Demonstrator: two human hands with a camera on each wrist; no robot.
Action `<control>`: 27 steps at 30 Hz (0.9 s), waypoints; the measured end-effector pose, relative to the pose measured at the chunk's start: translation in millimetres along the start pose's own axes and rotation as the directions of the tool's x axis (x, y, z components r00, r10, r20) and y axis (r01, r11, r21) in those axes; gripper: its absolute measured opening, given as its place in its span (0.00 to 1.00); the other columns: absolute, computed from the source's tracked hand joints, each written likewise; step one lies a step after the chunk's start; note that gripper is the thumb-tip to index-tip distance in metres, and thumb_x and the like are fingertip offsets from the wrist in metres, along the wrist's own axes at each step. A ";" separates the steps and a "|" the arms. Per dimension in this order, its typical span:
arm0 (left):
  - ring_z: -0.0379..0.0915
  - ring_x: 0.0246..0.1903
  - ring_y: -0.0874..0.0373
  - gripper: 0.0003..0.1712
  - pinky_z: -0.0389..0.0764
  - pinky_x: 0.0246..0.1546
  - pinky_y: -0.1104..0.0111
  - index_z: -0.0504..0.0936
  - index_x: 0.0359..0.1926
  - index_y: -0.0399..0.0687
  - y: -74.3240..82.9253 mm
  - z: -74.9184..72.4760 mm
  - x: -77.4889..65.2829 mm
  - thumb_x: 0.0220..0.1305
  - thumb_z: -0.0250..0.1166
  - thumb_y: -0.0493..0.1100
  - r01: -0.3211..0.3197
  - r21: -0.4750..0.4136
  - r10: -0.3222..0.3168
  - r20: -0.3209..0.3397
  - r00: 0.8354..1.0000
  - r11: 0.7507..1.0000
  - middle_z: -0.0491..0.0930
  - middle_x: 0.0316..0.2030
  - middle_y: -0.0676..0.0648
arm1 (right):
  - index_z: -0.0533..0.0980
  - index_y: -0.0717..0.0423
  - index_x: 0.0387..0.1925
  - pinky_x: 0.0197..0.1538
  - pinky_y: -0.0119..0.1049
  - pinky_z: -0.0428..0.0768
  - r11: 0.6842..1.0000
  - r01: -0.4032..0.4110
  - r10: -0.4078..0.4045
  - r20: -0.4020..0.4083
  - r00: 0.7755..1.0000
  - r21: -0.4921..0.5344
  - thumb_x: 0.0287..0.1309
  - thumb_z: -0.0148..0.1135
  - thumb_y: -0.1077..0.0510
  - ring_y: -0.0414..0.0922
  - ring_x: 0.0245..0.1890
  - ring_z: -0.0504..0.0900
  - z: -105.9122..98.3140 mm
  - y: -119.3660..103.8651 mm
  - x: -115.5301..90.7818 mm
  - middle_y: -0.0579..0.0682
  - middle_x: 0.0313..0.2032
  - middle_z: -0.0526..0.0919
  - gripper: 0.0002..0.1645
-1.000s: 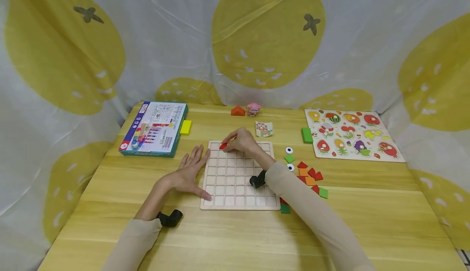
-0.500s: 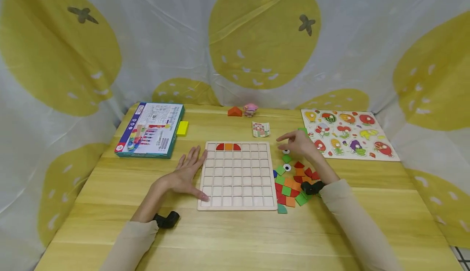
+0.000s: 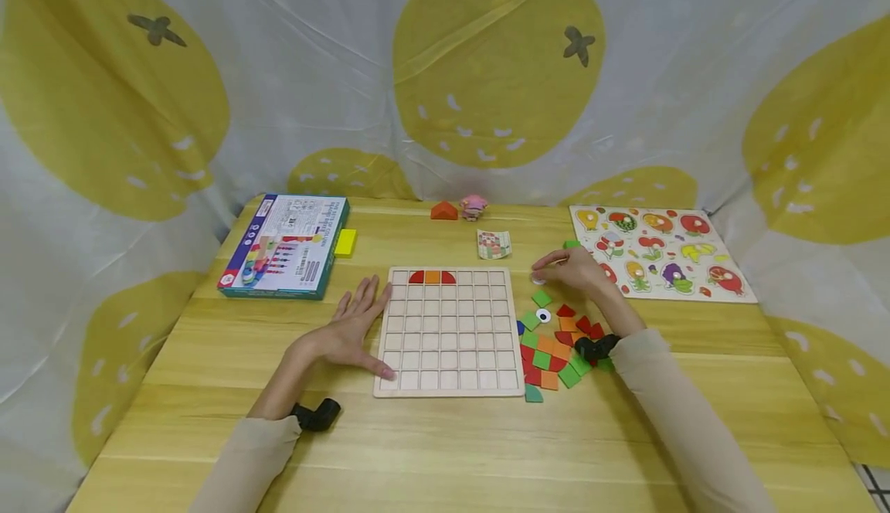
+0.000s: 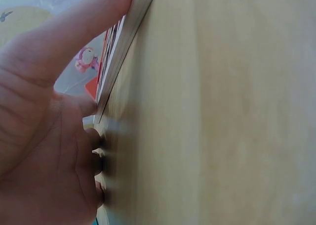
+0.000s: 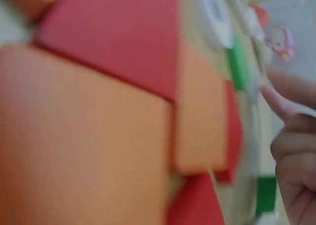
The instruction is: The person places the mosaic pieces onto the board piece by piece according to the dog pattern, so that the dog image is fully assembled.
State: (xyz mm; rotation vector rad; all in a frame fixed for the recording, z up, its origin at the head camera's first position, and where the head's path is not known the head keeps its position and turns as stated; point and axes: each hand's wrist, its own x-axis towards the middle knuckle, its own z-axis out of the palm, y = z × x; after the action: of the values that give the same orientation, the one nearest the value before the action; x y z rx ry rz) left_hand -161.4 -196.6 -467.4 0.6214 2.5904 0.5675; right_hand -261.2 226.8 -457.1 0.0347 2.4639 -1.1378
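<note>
A wooden grid board [image 3: 439, 335] lies in the middle of the table, with two red quarter-round tiles [image 3: 416, 277] and an orange square tile [image 3: 433, 277] between them in its far row. My left hand [image 3: 351, 335] rests spread at the board's left side, thumb on its near left corner; in the left wrist view the thumb [image 4: 94, 22] lies along the board's edge. To the right of the board, my right hand [image 3: 573, 272] pinches a white eye disc [image 3: 538, 280] by its edge. Most of that disc is hidden under the fingertips.
Several red, orange and green tiles [image 3: 545, 346] lie right of the board, with another eye disc [image 3: 544, 315]. Farther back are a pattern card [image 3: 494, 244], a pink figurine [image 3: 473, 206], an orange wedge block [image 3: 444, 210], a boxed game [image 3: 285, 246] and a fruit puzzle [image 3: 664, 254].
My right hand has let go of a red quarter-round tile in the far row and moved right to the eye disc. The left hand stays at the board's edge.
</note>
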 end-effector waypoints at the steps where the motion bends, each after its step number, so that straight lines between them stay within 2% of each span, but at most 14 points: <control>1: 0.15 0.75 0.39 0.83 0.27 0.72 0.41 0.31 0.76 0.47 0.2 0.0 0.4 0.34 0.74 0.73 0.000 -0.001 0.000 0.001 1.000 1.000 0.20 0.75 0.36 | 0.83 0.51 0.46 0.48 0.38 0.69 1.000 0.015 -0.015 0.014 1.000 0.001 0.55 0.70 0.49 0.48 0.46 0.72 -2.1 0.0 0.0 0.54 0.50 0.78 0.18; 4: 0.14 0.75 0.40 0.83 0.27 0.72 0.41 0.30 0.76 0.47 0.0 0.2 0.9 0.34 0.74 0.73 0.000 -0.004 0.000 0.001 1.000 1.000 0.20 0.75 0.36 | 0.83 0.51 0.48 0.40 0.34 0.68 0.998 0.054 -0.053 0.055 0.997 -0.016 0.54 0.71 0.54 0.44 0.36 0.67 -7.2 1.0 0.4 0.51 0.38 0.80 0.18; 6: 0.14 0.75 0.40 0.83 0.26 0.72 0.41 0.30 0.76 0.47 0.1 -0.2 1.0 0.34 0.74 0.73 0.002 -0.004 -0.002 0.001 1.000 1.000 0.20 0.75 0.36 | 0.84 0.52 0.46 0.34 0.33 0.64 0.997 0.075 -0.073 0.071 0.995 -0.027 0.53 0.71 0.55 0.44 0.29 0.62 -8.1 1.6 2.1 0.48 0.26 0.76 0.17; 9: 0.14 0.75 0.40 0.83 0.26 0.72 0.41 0.30 0.76 0.48 -0.3 -1.0 0.9 0.33 0.74 0.73 0.002 -0.001 -0.002 0.000 1.000 1.000 0.20 0.75 0.37 | 0.85 0.51 0.43 0.31 0.34 0.61 0.993 0.097 -0.094 0.049 0.994 -0.072 0.52 0.72 0.52 0.44 0.25 0.59 -6.6 2.2 5.0 0.44 0.20 0.71 0.16; 11: 0.14 0.75 0.40 0.83 0.27 0.73 0.41 0.30 0.76 0.48 -0.3 -1.6 1.1 0.34 0.74 0.73 0.001 0.002 -0.001 0.001 1.000 1.000 0.20 0.75 0.37 | 0.85 0.52 0.40 0.31 0.34 0.63 0.989 0.107 -0.106 0.017 0.994 -0.104 0.50 0.73 0.49 0.44 0.24 0.63 -5.2 2.3 6.2 0.47 0.22 0.74 0.16; 14: 0.15 0.75 0.40 0.83 0.27 0.73 0.42 0.30 0.76 0.48 -0.3 -2.2 1.1 0.33 0.74 0.73 0.004 0.002 -0.004 0.004 1.000 1.000 0.20 0.75 0.37 | 0.84 0.52 0.39 0.33 0.34 0.66 0.986 0.114 -0.115 -0.003 0.993 -0.124 0.50 0.73 0.48 0.44 0.27 0.67 -4.9 2.6 6.6 0.48 0.32 0.79 0.17; 17: 0.14 0.75 0.40 0.83 0.26 0.73 0.42 0.31 0.76 0.48 -0.3 -2.3 1.1 0.33 0.74 0.73 0.006 -0.002 -0.006 0.008 1.000 1.000 0.20 0.75 0.37 | 0.84 0.52 0.41 0.29 0.33 0.64 0.992 0.103 -0.101 0.034 0.994 -0.071 0.51 0.73 0.52 0.43 0.23 0.63 -7.0 3.5 5.8 0.46 0.24 0.73 0.15; 19: 0.14 0.75 0.40 0.83 0.26 0.73 0.42 0.31 0.76 0.48 -0.2 -2.2 1.0 0.33 0.75 0.73 0.006 -0.007 -0.006 0.011 1.000 1.000 0.20 0.75 0.37 | 0.84 0.52 0.44 0.27 0.33 0.61 0.994 0.098 -0.095 0.070 0.993 -0.042 0.53 0.71 0.56 0.41 0.19 0.58 -8.6 4.5 5.7 0.41 0.19 0.65 0.15; 21: 0.14 0.75 0.40 0.82 0.26 0.73 0.42 0.31 0.76 0.48 -0.2 -2.0 0.9 0.34 0.75 0.73 0.007 -0.007 -0.006 0.011 1.000 1.000 0.20 0.75 0.37 | 0.84 0.52 0.44 0.25 0.33 0.59 0.995 0.094 -0.092 0.083 0.992 -0.032 0.52 0.71 0.57 0.41 0.16 0.55 -8.6 5.2 6.1 0.41 0.12 0.60 0.15; 24: 0.14 0.75 0.40 0.83 0.26 0.73 0.42 0.31 0.76 0.48 0.3 -2.0 0.6 0.34 0.75 0.73 0.009 -0.005 -0.009 0.012 1.000 1.000 0.20 0.75 0.37 | 0.84 0.52 0.43 0.28 0.34 0.62 0.992 0.110 -0.105 0.070 0.992 -0.067 0.51 0.73 0.53 0.42 0.19 0.59 -7.2 5.6 7.0 0.43 0.17 0.67 0.17; 27: 0.15 0.75 0.39 0.82 0.27 0.72 0.41 0.31 0.76 0.47 0.3 -1.6 0.7 0.34 0.75 0.73 0.005 -0.006 -0.005 0.007 1.000 1.000 0.20 0.75 0.36 | 0.84 0.51 0.42 0.33 0.34 0.66 0.992 0.094 -0.090 0.045 0.995 -0.086 0.48 0.75 0.51 0.43 0.25 0.65 -6.3 5.8 6.7 0.47 0.30 0.75 0.18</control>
State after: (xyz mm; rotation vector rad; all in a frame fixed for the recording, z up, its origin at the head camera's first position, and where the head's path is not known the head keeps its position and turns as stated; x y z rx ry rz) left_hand -162.6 -196.5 -466.2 0.6140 2.5820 0.5705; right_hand -268.5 234.2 -460.3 -0.1278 2.4987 -1.0555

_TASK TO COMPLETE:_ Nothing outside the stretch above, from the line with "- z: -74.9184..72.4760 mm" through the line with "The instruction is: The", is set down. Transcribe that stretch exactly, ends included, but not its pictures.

_ANSWER TO THIS TASK:_
  - z: -74.9184..72.4760 mm
  - x: -77.4889..65.2829 mm
  - thumb_x: 0.0220..0.1305
  - thumb_z: -0.0250..0.1166
  - thumb_y: -0.0493..0.1100
  - r01: -0.3211..0.3197
  - r21: -0.4750..0.4136
  - r10: -0.3222..0.3168
  - r20: -0.3209..0.3397
  - r00: 0.8354..1.0000
  - r11: 0.7507..1.0000
  - middle_z: -0.0491..0.0930
  - middle_x: 0.0316..0.2030
  - middle_y: -0.0676..0.0648
arm1 (right):
  - index_z: -0.0533..0.0980
  - index_y: -0.0717..0.0423
  - index_x: 0.0387..0.1925
  - pinky_x: 0.0197..0.1538
  - pinky_y: -0.0119..0.1049
  - pinky_z: -0.0428..0.0768
  - r11: 0.6842..1.0000
  - r01: -0.4032..0.4110
  - r10: -0.4078..0.4045
  - r20: -0.4020..0.4083
  - r00: 0.7755..1.0000
  - r21: -0.4921..0.5344
  - thumb_x: 0.0287..0.1309
  - thumb_z: -0.0148..0.1135
  - thumb_y: -0.1077..0.0510
  - ring_y: -0.0414..0.0922
  - ring_x: 0.0245..0.1890
  - ring_z: -0.0504..0.0900
  - z: -105.9122..98.3140 mm
  - y: -119.3660..103.8651 mm
  - x: -115.5301..90.7818 mm
  - middle_y: -0.0579..0.0682
  - middle_x: 0.0313..0.2032
  - middle_z: -0.0526..0.0919
  - gripper: 0.0002..0.1645
-1.000s: 
-0.500s: 
+0.000s: 
+0.000s: 
+0.000s: 
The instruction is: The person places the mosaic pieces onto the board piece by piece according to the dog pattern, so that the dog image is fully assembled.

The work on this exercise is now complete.